Незаметно для себя я очутился на городском бульваре, узком, длинном и прямом, как стрела, обсаженном с обеих сторон гигантскими пирамидальными тополями и обнесенном легкими сквозными решетками.

На бульваре никого не было, только какая-то парочка – мужчина и женщина – сидели на скамейке, спиной ко мне, прижавшись друг к другу и закутавшись в один и тот же широкий плащ. Луна светила им в лица, и потому мне видны были только темные силуэты сидящих да яркие светлые блики кое-где с боков их фигур.

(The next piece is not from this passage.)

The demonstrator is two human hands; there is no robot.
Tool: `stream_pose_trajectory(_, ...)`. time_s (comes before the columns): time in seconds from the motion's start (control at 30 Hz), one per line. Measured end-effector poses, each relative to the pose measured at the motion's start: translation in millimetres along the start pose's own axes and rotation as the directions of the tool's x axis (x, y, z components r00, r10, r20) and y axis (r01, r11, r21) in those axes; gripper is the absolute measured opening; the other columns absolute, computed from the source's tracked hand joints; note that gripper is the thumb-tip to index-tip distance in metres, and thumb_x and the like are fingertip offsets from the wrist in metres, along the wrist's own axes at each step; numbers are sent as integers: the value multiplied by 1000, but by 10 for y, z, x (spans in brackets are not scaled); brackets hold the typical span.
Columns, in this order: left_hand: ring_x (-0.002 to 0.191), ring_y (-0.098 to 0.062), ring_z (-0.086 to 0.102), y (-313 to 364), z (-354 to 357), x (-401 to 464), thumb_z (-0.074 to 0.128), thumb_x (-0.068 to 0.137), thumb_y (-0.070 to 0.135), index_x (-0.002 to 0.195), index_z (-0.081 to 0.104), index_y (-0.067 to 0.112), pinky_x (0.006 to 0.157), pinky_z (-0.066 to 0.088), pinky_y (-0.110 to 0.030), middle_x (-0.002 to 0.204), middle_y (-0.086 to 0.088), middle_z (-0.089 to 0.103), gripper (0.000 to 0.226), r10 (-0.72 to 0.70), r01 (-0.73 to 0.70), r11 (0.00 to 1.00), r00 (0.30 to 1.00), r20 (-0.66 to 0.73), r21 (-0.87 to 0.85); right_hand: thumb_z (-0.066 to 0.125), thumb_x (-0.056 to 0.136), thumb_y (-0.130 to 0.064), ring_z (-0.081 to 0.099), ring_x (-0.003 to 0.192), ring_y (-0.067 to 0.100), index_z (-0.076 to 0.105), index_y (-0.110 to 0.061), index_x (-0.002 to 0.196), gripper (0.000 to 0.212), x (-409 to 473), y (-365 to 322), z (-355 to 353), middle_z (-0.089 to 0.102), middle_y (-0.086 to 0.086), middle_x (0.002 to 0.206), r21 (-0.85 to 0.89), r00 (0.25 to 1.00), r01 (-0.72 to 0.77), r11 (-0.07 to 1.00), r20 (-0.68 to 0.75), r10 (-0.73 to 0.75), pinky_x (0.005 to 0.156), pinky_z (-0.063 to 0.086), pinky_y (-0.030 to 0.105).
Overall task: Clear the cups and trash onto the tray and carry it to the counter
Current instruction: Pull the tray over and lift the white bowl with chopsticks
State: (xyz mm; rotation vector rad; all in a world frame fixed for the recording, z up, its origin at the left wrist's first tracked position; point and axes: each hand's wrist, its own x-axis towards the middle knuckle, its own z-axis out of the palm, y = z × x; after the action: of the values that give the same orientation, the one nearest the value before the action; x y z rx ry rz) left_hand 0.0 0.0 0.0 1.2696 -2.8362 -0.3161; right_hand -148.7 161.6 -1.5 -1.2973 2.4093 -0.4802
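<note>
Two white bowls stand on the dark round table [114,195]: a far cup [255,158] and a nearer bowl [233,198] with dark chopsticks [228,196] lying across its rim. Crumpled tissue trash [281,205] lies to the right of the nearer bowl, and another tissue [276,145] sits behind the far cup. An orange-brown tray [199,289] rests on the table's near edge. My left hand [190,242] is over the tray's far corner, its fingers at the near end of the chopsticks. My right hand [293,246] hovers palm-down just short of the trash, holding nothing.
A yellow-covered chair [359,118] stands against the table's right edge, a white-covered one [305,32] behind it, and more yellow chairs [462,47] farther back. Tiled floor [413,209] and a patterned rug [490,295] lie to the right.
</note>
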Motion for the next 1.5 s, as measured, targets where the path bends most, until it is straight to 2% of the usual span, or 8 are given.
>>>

Растроганный видом этой красивой группы и не желая мешать влюбленным, я хотел уже пройти мимо них, осторожно ступая по траве, как вдруг нечто ужасное приковало меня неподвижно на месте.

– Послушай, Леля, ты серьезно это говоришь? – произнес мужской голос, уверенный густой баритон.

– Очень серьезно. Какой ты смешной. Разве я хуже других, что мне нельзя выйти замуж?

И она засмеялась тихим и страстным смехом влюбленной женщины, прижимающейся, как кошечка, к своему любовнику.

Я узнал и этот нежный голос и этот серебристый смех. Я не мог ошибиться: на скамейке сидела Елена.

– Ну, хорошо, положим, это и в самом деле серьезно, – продолжал мужчина. – Да неужели ты думаешь, что он ни от кого не услышит о твоих похождениях?

– А пусть услышит, – отвечала беспечно Елена. – До свадьбы-то, во всяком случае, не услышит. Ведь он совсем цыпленочек, всему верит, что ему скажешь. Представь себе, он верит, что старик – мой дядя! Все просит, чтобы его с ним познакомили.